### Directions for this task
Output only the stretch of the listing that starts at the line containing "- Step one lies" and ends at the line containing "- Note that", reproduced exactly with both ends.

··········

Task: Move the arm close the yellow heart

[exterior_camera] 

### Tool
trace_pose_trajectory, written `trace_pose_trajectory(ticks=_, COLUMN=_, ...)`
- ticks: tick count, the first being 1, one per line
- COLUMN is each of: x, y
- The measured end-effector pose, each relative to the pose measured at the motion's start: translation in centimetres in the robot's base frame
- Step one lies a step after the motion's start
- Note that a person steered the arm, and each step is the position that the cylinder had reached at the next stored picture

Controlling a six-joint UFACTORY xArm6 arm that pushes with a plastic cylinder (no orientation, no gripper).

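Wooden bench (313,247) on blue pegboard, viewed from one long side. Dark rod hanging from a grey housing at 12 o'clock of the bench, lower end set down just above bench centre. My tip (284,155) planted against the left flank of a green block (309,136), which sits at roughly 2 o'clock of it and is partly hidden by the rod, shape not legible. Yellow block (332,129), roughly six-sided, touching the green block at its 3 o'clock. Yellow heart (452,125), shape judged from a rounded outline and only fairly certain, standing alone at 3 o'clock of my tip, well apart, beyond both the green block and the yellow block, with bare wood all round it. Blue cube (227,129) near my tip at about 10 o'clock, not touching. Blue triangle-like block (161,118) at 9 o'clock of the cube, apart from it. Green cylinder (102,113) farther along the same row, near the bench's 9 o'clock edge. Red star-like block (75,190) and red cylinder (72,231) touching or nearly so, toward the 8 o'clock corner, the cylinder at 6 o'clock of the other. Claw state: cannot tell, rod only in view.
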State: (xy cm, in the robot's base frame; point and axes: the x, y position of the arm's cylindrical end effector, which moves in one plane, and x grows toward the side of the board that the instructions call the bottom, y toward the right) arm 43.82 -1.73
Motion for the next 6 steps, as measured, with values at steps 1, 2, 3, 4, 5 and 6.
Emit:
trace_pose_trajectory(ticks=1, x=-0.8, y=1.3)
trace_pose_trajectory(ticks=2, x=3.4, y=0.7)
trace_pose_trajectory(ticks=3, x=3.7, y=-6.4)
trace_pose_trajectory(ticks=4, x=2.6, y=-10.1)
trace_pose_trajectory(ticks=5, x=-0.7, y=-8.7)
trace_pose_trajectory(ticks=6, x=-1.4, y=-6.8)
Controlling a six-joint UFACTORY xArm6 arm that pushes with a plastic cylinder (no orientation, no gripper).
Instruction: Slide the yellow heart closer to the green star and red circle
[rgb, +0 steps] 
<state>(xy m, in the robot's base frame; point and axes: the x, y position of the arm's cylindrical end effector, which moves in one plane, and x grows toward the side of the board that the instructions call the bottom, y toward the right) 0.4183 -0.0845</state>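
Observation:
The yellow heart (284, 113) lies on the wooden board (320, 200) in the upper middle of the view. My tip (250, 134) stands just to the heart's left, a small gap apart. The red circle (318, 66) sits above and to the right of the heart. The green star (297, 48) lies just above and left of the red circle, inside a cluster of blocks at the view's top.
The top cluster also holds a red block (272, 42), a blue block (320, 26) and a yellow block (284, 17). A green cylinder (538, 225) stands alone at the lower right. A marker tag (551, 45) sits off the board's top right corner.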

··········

### Response area
- Step one lies a step after the motion's start
- Note that a person steered the arm, and each step is the position that the cylinder had reached at the next stored picture

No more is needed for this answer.